**Assigned task**
Please write out the entire listing below exactly, excluding its pictures.
↓↓↓
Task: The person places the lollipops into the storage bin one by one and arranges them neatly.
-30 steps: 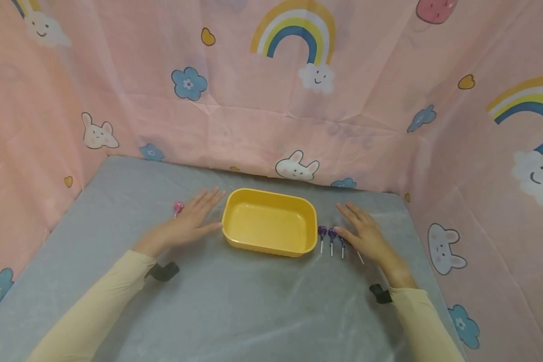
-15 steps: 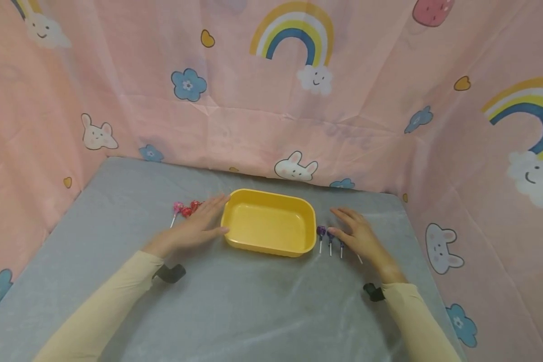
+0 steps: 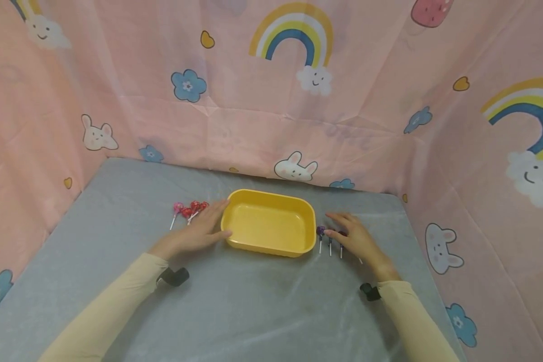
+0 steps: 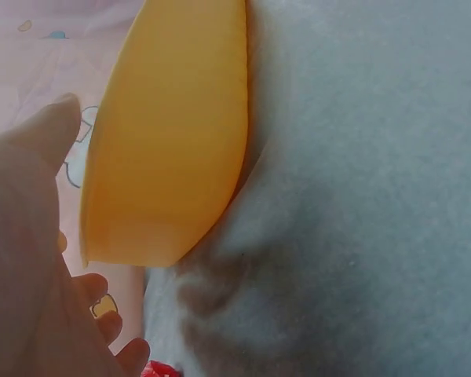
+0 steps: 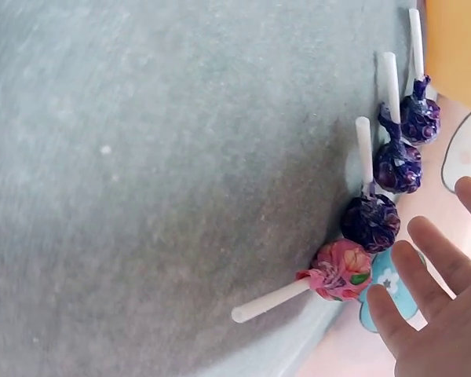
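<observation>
A yellow plastic tub (image 3: 269,223) sits mid-table, its inside bare. My left hand (image 3: 193,231) is at its left end, fingers extended and fingertips right at the rim; the left wrist view has the thumb beside the tub wall (image 4: 169,141). Past the tub's right end, my right hand (image 3: 359,241) hovers over a row of lollipops with its fingers spread and nothing in its grasp. Three of these have purple wrappers (image 5: 373,221), and one has a pink wrapper (image 5: 340,269); the right hand partly hides them in the head view.
Left of the tub lie a pink lollipop (image 3: 178,207) and several red lollipops (image 3: 187,212), partly behind the left hand. A grey cloth (image 3: 253,306) covers the table. Pink printed curtains (image 3: 235,125) enclose its back and sides.
My left hand has shifted right to the tub's end, uncovering the red lollipops. My right hand has moved left, closer to the tub. The tub and lollipops stay in place.
</observation>
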The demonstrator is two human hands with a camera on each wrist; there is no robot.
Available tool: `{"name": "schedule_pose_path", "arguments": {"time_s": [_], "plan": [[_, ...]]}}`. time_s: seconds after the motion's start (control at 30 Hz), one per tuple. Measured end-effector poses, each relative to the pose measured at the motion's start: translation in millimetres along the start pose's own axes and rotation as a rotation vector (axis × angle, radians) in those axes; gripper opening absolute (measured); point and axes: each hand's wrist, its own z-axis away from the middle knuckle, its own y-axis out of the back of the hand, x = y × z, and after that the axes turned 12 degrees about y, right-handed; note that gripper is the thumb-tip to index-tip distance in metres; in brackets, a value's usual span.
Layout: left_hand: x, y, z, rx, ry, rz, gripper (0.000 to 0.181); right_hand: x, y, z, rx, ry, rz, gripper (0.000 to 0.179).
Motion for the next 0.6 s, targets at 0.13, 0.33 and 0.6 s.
{"name": "schedule_pose_path", "arguments": {"time_s": [0.13, 0.33, 0.6], "plan": [[-1.1, -3.3, -0.3, -0.004, 0.019, -0.013, 0.095, -0.7, -1.7, -1.2, -0.023, -0.03, 0.002, 0.061], [0.4, -4.3, 1.3, 0.004, 0.023, -0.01, 0.097, 1.8, -5.9, -2.3, -0.016, -0.021, 0.02, 0.06], [2.4, -3.4, 2.6, -0.021, 0.069, -0.02, 0.099, 4.7, -9.1, -1.7, -0.025, -0.051, -0.011, 0.06]]}}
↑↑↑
**Finished exercise**
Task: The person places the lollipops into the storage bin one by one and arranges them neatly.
-30 steps: 
-15 steps: 
+0 steps: 
+0 steps: 
+0 steps: 
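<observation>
A yellow plastic tub (image 3: 269,223) sits mid-table, its inside bare. My left hand (image 3: 193,231) is at its left end, fingers extended and fingertips right at the rim; the left wrist view has the thumb beside the tub wall (image 4: 169,141). Past the tub's right end, my right hand (image 3: 359,241) hovers over a row of lollipops with its fingers spread and nothing in its grasp. Three of these have purple wrappers (image 5: 373,221), and one has a pink wrapper (image 5: 340,269); the right hand partly hides them in the head view.
Left of the tub lie a pink lollipop (image 3: 178,207) and several red lollipops (image 3: 187,212), partly behind the left hand. A grey cloth (image 3: 253,306) covers the table. Pink printed curtains (image 3: 235,125) enclose its back and sides.
My left hand has shifted right to the tub's end, uncovering the red lollipops. My right hand has moved left, closer to the tub. The tub and lollipops stay in place.
</observation>
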The demonstrator is two human hands with a camera on each wrist; there is no robot.
Available tool: `{"name": "schedule_pose_path", "arguments": {"time_s": [_], "plan": [[_, ...]]}}`. time_s: seconds after the motion's start (control at 30 Hz), one per tuple. Measured end-effector poses, each relative to the pose measured at the motion's start: translation in millimetres along the start pose's own axes and rotation as a rotation vector (axis × angle, radians) in those axes; gripper opening absolute (measured); point and axes: each hand's wrist, its own z-axis away from the middle knuckle, its own y-axis out of the back of the hand, x = y × z, and after that the axes turned 12 degrees about y, right-handed; note that gripper is the thumb-tip to index-tip distance in metres; in brackets, a value's usual span.
Layout: left_hand: x, y, z, rx, ry, rz, gripper (0.000 to 0.181); right_hand: x, y, z, rx, ry, rz, gripper (0.000 to 0.179).
Motion for the next 0.6 s, targets at 0.13, 0.33 and 0.6 s.
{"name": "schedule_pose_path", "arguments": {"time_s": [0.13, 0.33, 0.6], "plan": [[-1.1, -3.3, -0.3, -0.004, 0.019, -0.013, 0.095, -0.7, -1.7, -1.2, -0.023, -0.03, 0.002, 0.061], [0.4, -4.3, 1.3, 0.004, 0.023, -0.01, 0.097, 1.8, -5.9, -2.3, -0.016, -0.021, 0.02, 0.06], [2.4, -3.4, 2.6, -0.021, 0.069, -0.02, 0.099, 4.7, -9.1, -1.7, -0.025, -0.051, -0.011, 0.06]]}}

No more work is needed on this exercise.